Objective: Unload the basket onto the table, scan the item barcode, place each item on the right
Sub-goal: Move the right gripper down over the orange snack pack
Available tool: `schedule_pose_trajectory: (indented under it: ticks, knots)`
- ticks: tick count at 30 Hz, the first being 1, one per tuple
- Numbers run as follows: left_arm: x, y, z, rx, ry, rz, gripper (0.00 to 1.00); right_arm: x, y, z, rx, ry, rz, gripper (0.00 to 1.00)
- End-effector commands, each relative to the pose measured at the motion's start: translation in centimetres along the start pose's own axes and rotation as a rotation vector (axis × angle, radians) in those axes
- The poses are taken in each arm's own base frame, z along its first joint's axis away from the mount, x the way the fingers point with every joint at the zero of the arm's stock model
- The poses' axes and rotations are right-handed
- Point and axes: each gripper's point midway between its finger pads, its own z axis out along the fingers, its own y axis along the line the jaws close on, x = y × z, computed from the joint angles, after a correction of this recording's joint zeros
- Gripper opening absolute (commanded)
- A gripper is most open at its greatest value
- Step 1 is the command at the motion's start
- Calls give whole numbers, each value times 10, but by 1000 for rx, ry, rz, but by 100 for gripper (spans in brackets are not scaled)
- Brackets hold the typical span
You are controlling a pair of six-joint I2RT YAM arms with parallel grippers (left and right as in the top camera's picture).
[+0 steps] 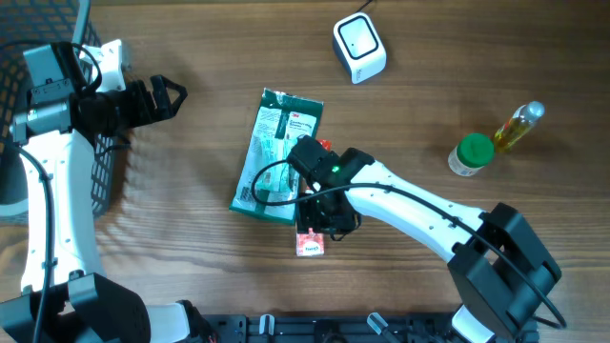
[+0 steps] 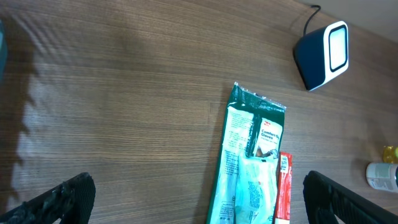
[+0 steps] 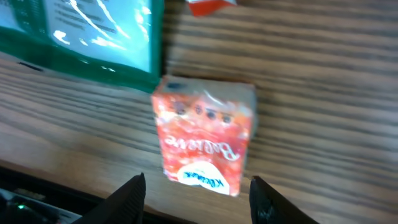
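Note:
A red tissue packet (image 3: 202, 134) with white lettering lies flat on the wood table. My right gripper (image 3: 199, 199) is open just above it, its jaws on either side of the packet's near end with a small gap on each side. From overhead, the right gripper (image 1: 319, 214) covers most of the packet (image 1: 310, 245). The white and blue barcode scanner (image 1: 359, 48) stands at the far side, also seen by the left wrist camera as the scanner (image 2: 323, 55). My left gripper (image 1: 172, 95) hovers open and empty at the upper left.
A green plastic package (image 1: 276, 152) lies beside the packet, with a slim red item (image 2: 283, 186) along its edge. A black mesh basket (image 1: 19, 143) sits at the far left. A green-lidded jar (image 1: 471, 154) and an oil bottle (image 1: 519, 126) stand at the right.

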Motion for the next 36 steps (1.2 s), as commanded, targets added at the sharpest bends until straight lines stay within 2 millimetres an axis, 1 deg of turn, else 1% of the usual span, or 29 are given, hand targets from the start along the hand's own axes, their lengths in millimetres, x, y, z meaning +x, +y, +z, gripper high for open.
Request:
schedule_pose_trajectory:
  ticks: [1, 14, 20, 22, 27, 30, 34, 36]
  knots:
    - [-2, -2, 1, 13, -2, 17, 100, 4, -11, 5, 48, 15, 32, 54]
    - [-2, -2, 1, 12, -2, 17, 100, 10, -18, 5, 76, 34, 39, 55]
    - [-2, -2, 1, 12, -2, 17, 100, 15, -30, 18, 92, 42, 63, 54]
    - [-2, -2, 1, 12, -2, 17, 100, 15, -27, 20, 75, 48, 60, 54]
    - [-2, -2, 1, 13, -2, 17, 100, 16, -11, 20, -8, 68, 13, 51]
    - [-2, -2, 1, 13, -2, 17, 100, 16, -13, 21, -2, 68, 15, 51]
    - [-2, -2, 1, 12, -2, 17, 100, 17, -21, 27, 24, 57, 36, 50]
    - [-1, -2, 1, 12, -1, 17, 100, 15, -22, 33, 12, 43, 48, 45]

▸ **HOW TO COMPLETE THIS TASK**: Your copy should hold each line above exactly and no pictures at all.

▸ **REPLY TO THE EXERCISE**:
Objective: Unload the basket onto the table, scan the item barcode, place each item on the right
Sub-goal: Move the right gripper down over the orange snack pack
Available tool: `schedule_pose_trajectory: (indented under it: ticks, knots)`
- ticks: tick count at 30 Hz, the first being 1, one per tuple
- Numbers run as follows: left_arm: x, y, z, rx, ry, rz, gripper (0.00 to 1.00); right_arm: x, y, z, rx, ry, rz, gripper (0.00 to 1.00)
- End-effector commands, each relative to the pose measured at the motion's start: translation in centimetres along the start pose's own axes and rotation as a rotation vector (axis × angle, radians) in those axes
- The poses are taken in each arm's own base frame, z along its first joint's axis away from the mount, x the way the fingers point with every joint at the zero of the arm's stock model
- The poses' axes and rotations are right-handed
- Point and axes: each gripper's point midway between its finger pads, its own z axis out along the fingers, its own y axis along the line the jaws close on, x = y × z, computed from the joint angles, after a correction of this recording's joint zeros
- Gripper opening absolute (commanded)
- A gripper is most open at its greatest value
- Step 1 is the command at the motion's start
- Calls give whole numbers, each value times 10, but by 1000 for rx, ry, rz, but by 100 for gripper (spans in brackets are not scaled)
- Brackets hold the typical span
You are controlling a pair of six-joint I2RT YAM arms with parallel grippers (left and right as in the top camera's picture).
[+0 steps] 
[+0 steps] 
[+0 steps] 
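Note:
A red tissue packet (image 3: 202, 134) with white lettering lies flat on the wood table. My right gripper (image 3: 199, 199) is open just above it, its jaws on either side of the packet's near end with a small gap on each side. From overhead, the right gripper (image 1: 319, 214) covers most of the packet (image 1: 310, 245). The white and blue barcode scanner (image 1: 359, 48) stands at the far side, also seen by the left wrist camera as the scanner (image 2: 323, 55). My left gripper (image 1: 172, 95) hovers open and empty at the upper left.
A green plastic package (image 1: 276, 152) lies beside the packet, with a slim red item (image 2: 283, 186) along its edge. A black mesh basket (image 1: 19, 143) sits at the far left. A green-lidded jar (image 1: 471, 154) and an oil bottle (image 1: 519, 126) stand at the right.
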
Motion for the next 36 steps (1.2 s), as commanded, targets added at the sharpest bends until straight lines stay within 2 millimetres an axis, 1 deg of turn, else 1% of the usual span, or 29 are given, hand targets from the start along the hand's own axes, their lengths in millimetres, x, y, z meaning +x, +y, +z, gripper high for open.
Request:
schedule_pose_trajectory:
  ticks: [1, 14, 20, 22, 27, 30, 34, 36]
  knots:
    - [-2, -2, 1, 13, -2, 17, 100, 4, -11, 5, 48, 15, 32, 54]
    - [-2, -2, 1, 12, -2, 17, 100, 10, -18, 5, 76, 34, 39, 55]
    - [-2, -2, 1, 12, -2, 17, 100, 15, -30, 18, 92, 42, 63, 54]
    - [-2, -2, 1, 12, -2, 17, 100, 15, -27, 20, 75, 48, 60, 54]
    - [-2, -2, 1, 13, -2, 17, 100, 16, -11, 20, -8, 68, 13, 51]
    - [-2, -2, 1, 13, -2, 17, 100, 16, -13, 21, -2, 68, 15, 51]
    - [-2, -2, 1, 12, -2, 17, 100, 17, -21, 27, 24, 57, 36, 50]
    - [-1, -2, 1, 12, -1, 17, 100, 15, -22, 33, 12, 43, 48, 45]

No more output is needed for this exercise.